*What this task involves*
The reply must consist of the complete listing, reproduced exactly, with no images included.

⁂

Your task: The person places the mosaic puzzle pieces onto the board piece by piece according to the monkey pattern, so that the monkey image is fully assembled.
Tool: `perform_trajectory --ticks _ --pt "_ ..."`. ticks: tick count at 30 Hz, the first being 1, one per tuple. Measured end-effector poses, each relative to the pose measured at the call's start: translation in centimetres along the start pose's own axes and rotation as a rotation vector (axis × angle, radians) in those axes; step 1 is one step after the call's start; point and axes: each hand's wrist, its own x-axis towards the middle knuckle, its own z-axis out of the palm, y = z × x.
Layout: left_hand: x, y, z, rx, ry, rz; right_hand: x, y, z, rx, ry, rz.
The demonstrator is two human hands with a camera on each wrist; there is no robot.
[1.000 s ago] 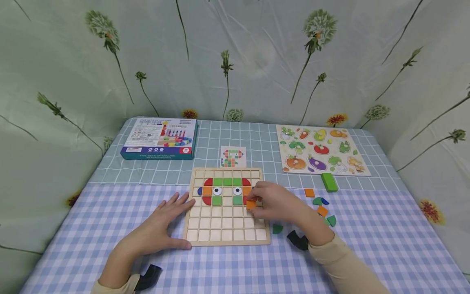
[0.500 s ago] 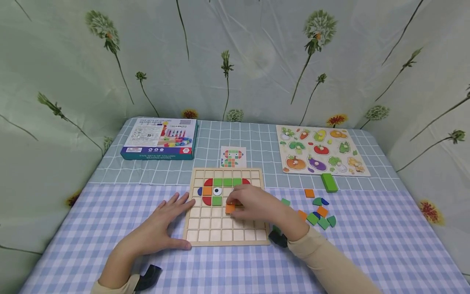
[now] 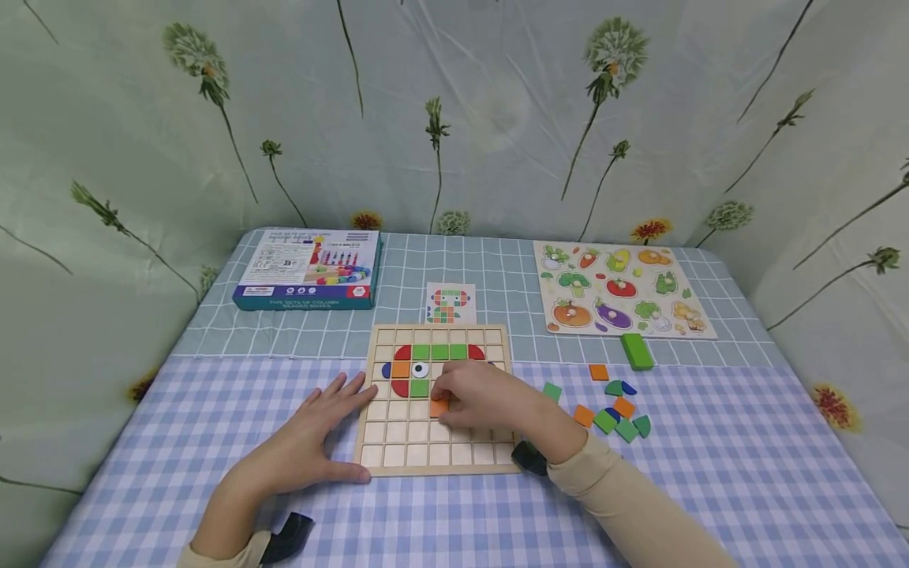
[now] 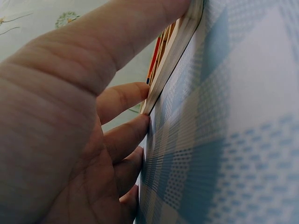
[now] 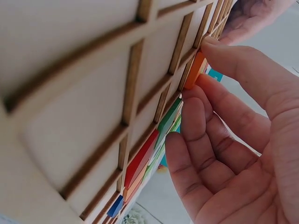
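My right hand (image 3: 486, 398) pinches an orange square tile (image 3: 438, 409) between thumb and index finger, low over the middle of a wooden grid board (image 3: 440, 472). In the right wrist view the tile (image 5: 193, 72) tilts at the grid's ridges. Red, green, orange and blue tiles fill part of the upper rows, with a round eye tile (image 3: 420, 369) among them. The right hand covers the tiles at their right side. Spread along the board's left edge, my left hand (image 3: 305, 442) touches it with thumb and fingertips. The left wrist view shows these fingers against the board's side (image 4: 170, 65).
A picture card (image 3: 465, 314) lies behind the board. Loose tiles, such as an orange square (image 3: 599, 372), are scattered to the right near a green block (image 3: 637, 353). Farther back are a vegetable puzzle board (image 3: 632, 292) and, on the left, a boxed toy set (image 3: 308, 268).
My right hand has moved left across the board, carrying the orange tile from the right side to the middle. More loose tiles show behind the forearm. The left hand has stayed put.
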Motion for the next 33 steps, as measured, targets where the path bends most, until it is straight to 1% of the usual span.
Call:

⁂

*Task response*
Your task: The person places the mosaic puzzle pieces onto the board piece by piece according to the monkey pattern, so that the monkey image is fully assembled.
Tool: `perform_trajectory --ticks _ --pt "_ ..."`. ticks: tick count at 30 Hz, the first being 1, one per tuple. Measured end-effector poses, each relative to the pose measured at the call's start: translation in centimetres along the start pose's own axes and rotation as a rotation vector (axis × angle, radians) in those axes; step 1 is one step after the call's start; point and axes: each hand's wrist, its own x-axis towards the middle knuckle, its own z-axis out of the palm, y = z × x.
Layout: left_hand: x, y, z, rx, ry, rz; right_hand: x, y, z, rx, ry, rz.
The demonstrator is two human hands with a camera on each wrist; there is no robot.
[1.000 s ago] 
[0.500 s ago] 
[now] 
[now] 
[now] 
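My right hand (image 3: 486, 398) pinches an orange square tile (image 3: 438, 409) between thumb and index finger, low over the middle of a wooden grid board (image 3: 440, 472). In the right wrist view the tile (image 5: 193, 72) tilts at the grid's ridges. Red, green, orange and blue tiles fill part of the upper rows, with a round eye tile (image 3: 420, 369) among them. The right hand covers the tiles at their right side. Spread along the board's left edge, my left hand (image 3: 305, 442) touches it with thumb and fingertips. The left wrist view shows these fingers against the board's side (image 4: 170, 65).
A picture card (image 3: 465, 314) lies behind the board. Loose tiles, such as an orange square (image 3: 599, 372), are scattered to the right near a green block (image 3: 637, 353). Farther back are a vegetable puzzle board (image 3: 632, 292) and, on the left, a boxed toy set (image 3: 308, 268).
My right hand has moved left across the board, carrying the orange tile from the right side to the middle. More loose tiles show behind the forearm. The left hand has stayed put.
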Motion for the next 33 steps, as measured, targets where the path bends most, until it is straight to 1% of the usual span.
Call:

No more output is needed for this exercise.